= Christopher McCormick =

Christopher McCormick (born in Bridgeport, Connecticut) is the former chief executive officer of L.L.Bean, a mail-order, online and retail company based in Freeport, Maine.

== Early life==
Chris McCormick graduated from Fairfield University Dolan School of Business in 1977 and attended the Harvard Business School six-week Advanced Management Program in 2000.

==Career==
McCormick joined the company in 1983 as an advertising manager and was the chief marketing officer before assuming the role of president and CEO in May 2001. He is the first non-family member to have held this position at L.L. Bean. Chris McCormick handled the transition of LL Bean towards retail and digital sales channels. The company had been experiencing flat sales since 1995, and 1,000 jobs were cut. In 2006, LL Bean opened a store in Burlington, Massachusetts, and McCormick announced 26 new store openings for the coming years. By 2007, the company had 22 retail and factory outlet shops in the USA, and 15 in Japan. McCormick announced its intention to develop the company's business in Canada and Latin America.

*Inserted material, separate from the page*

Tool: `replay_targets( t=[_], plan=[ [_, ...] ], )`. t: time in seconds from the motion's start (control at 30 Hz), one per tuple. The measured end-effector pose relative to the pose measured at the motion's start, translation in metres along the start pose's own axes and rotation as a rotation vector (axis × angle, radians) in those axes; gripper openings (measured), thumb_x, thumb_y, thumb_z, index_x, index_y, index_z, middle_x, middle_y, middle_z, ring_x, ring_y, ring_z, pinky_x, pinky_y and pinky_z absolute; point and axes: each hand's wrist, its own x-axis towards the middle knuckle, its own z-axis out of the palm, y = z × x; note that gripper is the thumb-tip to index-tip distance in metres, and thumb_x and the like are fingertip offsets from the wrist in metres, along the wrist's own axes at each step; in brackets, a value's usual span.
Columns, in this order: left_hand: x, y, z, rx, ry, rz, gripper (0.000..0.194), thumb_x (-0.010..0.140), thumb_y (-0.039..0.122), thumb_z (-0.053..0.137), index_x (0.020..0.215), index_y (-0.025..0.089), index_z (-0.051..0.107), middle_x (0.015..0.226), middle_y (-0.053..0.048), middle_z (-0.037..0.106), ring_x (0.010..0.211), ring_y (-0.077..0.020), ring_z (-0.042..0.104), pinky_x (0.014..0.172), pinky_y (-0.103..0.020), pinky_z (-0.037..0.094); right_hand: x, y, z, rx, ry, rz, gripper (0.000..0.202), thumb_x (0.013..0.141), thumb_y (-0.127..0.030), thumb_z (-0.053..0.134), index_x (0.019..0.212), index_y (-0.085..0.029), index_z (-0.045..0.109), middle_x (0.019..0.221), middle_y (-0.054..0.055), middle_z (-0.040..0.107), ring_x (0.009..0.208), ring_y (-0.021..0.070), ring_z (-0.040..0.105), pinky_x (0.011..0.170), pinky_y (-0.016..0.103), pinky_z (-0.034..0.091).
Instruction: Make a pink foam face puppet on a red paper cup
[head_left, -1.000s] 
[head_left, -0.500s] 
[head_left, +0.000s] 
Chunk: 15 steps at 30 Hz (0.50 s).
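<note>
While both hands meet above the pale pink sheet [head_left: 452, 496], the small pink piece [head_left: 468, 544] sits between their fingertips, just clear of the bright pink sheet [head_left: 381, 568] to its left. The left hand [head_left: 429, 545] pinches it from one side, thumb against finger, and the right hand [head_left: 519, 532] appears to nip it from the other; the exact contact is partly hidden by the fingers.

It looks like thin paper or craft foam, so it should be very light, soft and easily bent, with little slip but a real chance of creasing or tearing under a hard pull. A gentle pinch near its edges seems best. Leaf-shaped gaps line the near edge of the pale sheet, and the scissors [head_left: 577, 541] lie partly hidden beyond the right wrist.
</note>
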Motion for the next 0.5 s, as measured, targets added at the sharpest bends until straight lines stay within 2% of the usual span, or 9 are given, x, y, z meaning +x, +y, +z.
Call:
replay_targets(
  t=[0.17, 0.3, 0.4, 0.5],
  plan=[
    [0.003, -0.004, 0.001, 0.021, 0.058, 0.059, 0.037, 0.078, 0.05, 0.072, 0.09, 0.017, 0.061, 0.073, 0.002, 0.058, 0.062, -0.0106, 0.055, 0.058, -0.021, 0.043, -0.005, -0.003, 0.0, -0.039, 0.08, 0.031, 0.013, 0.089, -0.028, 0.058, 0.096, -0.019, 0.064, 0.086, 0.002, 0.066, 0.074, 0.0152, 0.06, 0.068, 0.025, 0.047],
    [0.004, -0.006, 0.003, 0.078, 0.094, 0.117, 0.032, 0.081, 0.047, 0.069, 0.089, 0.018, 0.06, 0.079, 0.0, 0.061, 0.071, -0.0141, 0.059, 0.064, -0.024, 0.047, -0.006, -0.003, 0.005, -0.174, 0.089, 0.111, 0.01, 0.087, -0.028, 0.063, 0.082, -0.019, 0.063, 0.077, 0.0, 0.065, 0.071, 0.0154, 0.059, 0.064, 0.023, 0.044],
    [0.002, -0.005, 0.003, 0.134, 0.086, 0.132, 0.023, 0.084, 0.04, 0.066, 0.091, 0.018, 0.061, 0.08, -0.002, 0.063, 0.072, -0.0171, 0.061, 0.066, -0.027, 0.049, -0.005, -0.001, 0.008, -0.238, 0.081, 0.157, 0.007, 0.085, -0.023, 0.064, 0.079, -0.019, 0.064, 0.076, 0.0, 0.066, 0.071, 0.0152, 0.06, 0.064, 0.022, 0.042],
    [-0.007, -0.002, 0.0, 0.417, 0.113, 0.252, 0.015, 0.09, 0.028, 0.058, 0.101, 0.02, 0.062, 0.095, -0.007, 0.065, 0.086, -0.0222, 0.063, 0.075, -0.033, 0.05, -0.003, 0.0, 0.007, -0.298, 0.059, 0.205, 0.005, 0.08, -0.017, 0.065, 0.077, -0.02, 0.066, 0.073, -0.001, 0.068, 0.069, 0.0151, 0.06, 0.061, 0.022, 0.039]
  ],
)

In March 2014, McCormick announced his intention to step down as CEO of LL Bean. On November 3, 2015, Stephen M. Smith was named the fourth President and CEO of L.L.Bean, and shortly thereafter McCormick retired from the company.

McCormick is a member of the Advisory Council of the Charles F. Dolan School of Business at Fairfield University. In June 2018, he joined the board of directors of the American retail store Big Lots.